How TalkDeath’s Halloween Cemetery Scavenger Hunt Works:
Invite your friends and check in with your local death collectives to see if they are participating as well. The more, the spookier!
Explore the cemetery looking for monuments that match the clues (think symbolism, names, dates, etc.)
Upload all found clues in the provided form and submit.
Winners are announced an hour after clues are due.
Prizes will be awarded to whoever finds 13 clues first, the highest number of clues found, and accolades such as most creative photography!
More details At Talk Death
I urge you to check them out and join in and/or produce your own community Cemetery event. Picnics in June? Christmas wreaths. There are so many volunteers who honor veterans and who give voice to the un-named…

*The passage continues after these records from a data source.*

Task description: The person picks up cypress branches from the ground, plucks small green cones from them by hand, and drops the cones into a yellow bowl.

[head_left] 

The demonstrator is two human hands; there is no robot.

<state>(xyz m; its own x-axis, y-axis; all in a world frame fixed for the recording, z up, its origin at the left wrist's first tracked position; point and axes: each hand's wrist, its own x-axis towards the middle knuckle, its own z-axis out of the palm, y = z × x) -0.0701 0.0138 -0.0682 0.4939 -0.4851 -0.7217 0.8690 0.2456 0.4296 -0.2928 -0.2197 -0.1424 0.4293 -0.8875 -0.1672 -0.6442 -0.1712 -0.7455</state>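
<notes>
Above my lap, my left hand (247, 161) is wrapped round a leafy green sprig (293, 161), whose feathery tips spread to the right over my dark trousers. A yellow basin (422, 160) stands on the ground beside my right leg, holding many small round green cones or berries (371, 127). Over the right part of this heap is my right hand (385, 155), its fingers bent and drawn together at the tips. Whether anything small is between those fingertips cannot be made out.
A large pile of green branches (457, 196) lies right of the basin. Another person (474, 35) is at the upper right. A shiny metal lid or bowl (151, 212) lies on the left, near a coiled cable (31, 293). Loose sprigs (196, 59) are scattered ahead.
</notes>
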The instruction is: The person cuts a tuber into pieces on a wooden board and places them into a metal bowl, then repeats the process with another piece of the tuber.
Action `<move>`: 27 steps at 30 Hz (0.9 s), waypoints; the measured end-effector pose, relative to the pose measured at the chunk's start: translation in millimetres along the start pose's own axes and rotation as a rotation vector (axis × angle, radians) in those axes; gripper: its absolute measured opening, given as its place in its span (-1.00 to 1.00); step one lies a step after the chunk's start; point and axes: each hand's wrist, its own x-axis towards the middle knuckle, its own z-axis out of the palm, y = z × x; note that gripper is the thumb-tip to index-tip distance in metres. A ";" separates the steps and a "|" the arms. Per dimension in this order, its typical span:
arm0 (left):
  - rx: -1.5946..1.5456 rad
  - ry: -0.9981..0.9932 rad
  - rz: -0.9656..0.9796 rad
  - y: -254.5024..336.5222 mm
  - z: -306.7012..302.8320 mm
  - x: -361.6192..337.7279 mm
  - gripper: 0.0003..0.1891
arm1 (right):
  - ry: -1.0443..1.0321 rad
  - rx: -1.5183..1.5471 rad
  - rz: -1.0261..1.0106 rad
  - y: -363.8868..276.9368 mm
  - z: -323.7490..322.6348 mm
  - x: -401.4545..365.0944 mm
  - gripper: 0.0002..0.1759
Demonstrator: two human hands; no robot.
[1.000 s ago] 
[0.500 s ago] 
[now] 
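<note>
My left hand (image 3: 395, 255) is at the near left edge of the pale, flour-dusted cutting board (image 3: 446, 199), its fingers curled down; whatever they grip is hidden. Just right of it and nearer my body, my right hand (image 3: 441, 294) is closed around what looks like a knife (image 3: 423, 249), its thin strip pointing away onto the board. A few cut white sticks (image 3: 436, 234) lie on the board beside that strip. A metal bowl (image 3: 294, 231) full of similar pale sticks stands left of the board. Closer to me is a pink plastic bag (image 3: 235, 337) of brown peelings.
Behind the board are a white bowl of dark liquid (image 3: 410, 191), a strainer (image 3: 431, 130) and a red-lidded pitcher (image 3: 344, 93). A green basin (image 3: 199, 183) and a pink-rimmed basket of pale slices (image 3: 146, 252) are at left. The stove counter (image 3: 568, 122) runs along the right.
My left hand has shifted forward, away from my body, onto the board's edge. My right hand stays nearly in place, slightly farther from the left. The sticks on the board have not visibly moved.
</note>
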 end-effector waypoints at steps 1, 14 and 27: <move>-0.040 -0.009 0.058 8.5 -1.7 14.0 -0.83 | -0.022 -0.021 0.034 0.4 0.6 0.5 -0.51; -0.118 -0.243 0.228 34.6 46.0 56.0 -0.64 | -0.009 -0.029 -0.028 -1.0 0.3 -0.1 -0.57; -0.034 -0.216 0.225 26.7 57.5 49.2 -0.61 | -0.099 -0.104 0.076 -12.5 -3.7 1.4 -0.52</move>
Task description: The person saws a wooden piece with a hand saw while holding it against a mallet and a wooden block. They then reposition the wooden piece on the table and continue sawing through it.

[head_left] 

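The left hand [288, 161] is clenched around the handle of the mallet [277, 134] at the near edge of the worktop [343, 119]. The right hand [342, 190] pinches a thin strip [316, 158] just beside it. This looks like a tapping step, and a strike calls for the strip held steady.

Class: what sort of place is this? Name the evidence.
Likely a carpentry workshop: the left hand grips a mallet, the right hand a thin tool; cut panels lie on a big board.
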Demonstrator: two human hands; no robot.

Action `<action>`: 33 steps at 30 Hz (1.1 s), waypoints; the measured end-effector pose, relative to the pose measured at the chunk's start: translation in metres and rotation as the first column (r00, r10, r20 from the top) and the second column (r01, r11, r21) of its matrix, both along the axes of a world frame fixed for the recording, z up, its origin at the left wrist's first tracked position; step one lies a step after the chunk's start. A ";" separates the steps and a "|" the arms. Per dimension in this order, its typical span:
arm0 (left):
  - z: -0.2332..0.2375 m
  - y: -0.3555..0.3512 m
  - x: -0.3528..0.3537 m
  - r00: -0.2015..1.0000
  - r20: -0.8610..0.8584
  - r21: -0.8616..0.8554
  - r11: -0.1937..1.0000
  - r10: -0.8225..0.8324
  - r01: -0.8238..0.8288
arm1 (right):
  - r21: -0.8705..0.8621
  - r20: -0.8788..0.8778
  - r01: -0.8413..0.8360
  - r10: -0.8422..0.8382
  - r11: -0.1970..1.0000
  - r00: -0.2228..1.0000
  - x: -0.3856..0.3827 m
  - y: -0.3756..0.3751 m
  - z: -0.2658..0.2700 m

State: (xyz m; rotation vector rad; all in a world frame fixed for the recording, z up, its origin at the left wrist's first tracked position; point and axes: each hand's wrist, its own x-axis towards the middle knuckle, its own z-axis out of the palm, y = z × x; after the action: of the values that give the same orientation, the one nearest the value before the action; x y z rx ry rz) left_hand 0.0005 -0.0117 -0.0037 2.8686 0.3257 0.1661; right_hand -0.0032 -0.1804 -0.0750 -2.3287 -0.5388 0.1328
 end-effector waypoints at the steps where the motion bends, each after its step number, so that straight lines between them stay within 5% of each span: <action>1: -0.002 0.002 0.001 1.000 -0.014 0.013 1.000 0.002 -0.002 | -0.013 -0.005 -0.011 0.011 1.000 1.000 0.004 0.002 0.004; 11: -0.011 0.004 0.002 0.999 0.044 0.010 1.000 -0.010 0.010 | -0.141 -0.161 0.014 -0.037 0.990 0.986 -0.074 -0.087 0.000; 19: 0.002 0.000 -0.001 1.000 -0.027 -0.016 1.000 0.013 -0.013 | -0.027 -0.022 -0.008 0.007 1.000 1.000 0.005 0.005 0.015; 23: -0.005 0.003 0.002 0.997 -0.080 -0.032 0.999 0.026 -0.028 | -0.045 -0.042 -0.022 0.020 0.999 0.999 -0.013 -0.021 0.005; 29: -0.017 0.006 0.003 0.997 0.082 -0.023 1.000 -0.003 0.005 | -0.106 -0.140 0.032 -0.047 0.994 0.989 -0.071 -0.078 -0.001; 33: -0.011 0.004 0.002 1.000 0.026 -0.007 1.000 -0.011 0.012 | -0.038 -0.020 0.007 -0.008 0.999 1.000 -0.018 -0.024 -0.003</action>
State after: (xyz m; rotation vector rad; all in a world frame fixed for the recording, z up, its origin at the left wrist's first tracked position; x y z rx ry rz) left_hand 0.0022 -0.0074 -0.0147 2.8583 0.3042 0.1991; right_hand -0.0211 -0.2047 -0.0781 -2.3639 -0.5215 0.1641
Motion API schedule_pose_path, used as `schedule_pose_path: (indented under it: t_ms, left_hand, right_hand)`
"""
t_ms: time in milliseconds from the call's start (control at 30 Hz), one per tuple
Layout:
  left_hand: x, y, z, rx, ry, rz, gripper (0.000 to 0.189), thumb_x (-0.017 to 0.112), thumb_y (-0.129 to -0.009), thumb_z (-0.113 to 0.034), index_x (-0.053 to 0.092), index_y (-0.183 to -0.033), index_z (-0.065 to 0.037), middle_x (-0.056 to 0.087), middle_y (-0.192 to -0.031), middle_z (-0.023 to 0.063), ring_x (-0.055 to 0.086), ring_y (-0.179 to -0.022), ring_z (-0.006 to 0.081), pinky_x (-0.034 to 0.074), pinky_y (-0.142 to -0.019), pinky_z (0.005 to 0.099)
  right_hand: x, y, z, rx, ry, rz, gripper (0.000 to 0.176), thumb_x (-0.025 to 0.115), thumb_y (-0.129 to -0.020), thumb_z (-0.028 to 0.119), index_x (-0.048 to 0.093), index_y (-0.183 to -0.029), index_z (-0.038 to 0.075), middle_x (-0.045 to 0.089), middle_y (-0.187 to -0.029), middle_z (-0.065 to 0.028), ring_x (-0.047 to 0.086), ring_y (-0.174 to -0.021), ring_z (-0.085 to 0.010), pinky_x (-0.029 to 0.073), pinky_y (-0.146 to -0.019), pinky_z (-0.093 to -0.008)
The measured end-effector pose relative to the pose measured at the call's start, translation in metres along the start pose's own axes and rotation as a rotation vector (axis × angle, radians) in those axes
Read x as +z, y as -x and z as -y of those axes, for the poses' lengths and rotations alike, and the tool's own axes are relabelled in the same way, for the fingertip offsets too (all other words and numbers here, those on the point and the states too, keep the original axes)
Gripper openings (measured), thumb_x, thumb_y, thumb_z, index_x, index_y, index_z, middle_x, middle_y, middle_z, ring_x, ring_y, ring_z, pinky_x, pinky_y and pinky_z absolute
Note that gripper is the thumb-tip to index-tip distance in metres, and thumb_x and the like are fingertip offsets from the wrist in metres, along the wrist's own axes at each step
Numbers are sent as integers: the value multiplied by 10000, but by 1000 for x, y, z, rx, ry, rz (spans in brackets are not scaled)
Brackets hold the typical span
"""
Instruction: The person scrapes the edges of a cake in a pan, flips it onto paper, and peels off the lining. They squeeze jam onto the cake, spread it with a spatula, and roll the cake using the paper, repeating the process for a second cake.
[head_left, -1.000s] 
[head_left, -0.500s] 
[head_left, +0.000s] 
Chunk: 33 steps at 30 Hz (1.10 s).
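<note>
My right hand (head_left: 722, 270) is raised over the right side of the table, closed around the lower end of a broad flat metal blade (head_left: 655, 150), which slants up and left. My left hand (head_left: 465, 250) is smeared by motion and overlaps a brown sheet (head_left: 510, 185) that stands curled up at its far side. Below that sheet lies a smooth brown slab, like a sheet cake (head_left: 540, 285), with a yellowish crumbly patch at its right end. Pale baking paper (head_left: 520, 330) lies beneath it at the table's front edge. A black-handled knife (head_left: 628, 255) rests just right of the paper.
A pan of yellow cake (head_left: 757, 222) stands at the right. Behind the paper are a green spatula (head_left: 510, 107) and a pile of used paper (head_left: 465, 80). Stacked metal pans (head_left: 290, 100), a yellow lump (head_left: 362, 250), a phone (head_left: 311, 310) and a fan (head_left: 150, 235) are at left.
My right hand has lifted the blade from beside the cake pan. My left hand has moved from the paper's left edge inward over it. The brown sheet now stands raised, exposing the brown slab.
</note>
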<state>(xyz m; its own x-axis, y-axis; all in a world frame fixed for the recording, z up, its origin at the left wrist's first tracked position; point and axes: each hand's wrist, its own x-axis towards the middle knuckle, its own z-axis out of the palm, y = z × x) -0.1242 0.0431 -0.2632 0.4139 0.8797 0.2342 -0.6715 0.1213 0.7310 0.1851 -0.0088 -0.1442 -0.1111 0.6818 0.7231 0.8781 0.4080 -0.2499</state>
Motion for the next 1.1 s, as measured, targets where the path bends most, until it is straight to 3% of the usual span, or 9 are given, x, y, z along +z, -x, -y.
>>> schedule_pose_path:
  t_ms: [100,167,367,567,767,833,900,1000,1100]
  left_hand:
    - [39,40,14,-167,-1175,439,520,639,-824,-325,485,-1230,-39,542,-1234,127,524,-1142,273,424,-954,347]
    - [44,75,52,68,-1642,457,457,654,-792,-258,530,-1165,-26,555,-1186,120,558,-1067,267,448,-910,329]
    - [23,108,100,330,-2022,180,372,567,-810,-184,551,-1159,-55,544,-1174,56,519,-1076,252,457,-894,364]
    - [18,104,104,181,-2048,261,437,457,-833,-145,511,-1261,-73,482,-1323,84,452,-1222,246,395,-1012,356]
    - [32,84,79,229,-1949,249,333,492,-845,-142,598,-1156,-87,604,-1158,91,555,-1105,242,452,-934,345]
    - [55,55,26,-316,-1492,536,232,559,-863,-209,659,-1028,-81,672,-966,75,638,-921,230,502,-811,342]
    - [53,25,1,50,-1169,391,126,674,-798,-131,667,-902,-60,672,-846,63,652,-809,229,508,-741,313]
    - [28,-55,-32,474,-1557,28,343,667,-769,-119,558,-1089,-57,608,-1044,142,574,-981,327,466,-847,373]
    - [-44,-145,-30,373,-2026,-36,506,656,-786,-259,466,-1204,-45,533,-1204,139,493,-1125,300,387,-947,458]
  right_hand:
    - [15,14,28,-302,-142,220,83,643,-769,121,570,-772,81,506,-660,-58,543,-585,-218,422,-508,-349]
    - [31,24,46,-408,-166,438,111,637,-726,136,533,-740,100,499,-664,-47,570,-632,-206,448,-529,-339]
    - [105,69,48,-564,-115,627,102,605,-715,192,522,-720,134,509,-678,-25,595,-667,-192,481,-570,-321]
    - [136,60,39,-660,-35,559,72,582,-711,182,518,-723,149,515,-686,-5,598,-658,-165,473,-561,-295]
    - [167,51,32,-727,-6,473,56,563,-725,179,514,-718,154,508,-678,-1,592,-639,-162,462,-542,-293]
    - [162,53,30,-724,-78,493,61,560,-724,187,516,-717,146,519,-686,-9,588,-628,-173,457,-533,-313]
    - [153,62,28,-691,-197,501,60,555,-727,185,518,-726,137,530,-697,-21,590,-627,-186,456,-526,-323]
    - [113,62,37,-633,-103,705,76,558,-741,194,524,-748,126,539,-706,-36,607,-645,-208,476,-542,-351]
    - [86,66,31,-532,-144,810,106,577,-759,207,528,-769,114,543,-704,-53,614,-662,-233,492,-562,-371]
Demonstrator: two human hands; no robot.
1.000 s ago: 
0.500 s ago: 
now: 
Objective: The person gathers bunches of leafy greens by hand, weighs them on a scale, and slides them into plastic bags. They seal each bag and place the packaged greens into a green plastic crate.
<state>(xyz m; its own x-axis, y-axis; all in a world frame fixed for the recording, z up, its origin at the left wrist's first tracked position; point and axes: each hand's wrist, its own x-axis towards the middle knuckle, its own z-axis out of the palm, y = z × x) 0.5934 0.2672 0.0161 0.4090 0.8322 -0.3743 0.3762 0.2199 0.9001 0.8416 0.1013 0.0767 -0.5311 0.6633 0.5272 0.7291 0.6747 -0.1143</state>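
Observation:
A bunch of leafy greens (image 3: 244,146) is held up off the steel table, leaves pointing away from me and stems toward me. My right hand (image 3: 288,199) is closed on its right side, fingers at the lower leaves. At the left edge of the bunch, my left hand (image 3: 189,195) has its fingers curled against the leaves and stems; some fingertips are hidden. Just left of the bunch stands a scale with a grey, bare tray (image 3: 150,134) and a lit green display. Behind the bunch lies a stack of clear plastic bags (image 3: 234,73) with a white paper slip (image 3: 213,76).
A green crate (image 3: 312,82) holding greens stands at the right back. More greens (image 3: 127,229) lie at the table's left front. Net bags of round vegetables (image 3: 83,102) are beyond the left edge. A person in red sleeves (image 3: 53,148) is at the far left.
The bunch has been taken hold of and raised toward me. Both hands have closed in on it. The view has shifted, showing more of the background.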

Maybe you will be inspired and drawn to contribute in some creative way.
Remember to always keep your loved ones with you. Celebrate your relationship with them in your new, different dimension.
Never say goodbye because goodbye means going away, and going away means forgetting.– Peter Pan
After I posted this, I thought of my Gywneth Paltrow Memory. (pre goop) It was at my second “Author’s Night” at the East Hampton Library ~ the swanky annual fund raiser. It’s a story unto itself but a quickie is that she was signing a book there too. It was sooo busy. We were in the same book-signing square “pen” of tables (attendees walk around the outside of the authors’ set up) When she saw me and the Hamptons Homegrown cookbook, she was so very enthusiastic ~ saying she “LOVED it!” (she already had one and cooking the recipes) Yet she asked me to sign a book for her and one for her mother, Blythe Danner. I met her children, too. A big moment for moi. A happy memory. Thanks, Gwyneth.